§ WHAT THE TASK ASKS: Would you print the whole listing again, word for word?

§ THE DATA:

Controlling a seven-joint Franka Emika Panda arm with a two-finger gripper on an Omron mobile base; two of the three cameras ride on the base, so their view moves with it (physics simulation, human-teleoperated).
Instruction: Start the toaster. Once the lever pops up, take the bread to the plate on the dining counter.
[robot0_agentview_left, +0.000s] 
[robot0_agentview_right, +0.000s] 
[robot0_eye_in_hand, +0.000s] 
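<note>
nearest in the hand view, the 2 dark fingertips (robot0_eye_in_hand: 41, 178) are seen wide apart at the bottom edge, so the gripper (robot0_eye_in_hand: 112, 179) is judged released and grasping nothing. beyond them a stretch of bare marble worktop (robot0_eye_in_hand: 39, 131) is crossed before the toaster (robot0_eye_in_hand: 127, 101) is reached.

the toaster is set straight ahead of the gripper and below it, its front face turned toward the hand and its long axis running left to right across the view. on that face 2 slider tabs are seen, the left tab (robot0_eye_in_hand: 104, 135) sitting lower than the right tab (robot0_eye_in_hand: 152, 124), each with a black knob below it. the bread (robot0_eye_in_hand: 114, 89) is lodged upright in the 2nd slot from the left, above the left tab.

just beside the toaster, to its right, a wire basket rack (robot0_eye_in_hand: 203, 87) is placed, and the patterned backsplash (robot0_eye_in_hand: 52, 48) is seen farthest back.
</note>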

§ RESULT FOR THIS TASK:
Controlling a seven-joint Franka Emika Panda arm with a two-finger gripper on an Omron mobile base; two of the three cameras ride on the base, so their view moves with it (physics simulation, human-teleoperated).
Instruction: Start the toaster. Once the lever pops up, take the bread to the plate on the dining counter.
[robot0_agentview_left, +0.000s] 
[robot0_agentview_right, +0.000s] 
[robot0_eye_in_hand, +0.000s] 
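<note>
nearest in the hand view, the 2 dark fingertips (robot0_eye_in_hand: 41, 178) are seen wide apart at the bottom edge, so the gripper (robot0_eye_in_hand: 112, 179) is judged released and grasping nothing. beyond them a stretch of bare marble worktop (robot0_eye_in_hand: 39, 131) is crossed before the toaster (robot0_eye_in_hand: 127, 101) is reached.

the toaster is set straight ahead of the gripper and below it, its front face turned toward the hand and its long axis running left to right across the view. on that face 2 slider tabs are seen, the left tab (robot0_eye_in_hand: 104, 135) sitting lower than the right tab (robot0_eye_in_hand: 152, 124), each with a black knob below it. the bread (robot0_eye_in_hand: 114, 89) is lodged upright in the 2nd slot from the left, above the left tab.

just beside the toaster, to its right, a wire basket rack (robot0_eye_in_hand: 203, 87) is placed, and the patterned backsplash (robot0_eye_in_hand: 52, 48) is seen farthest back.
</note>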

The output has been given in full.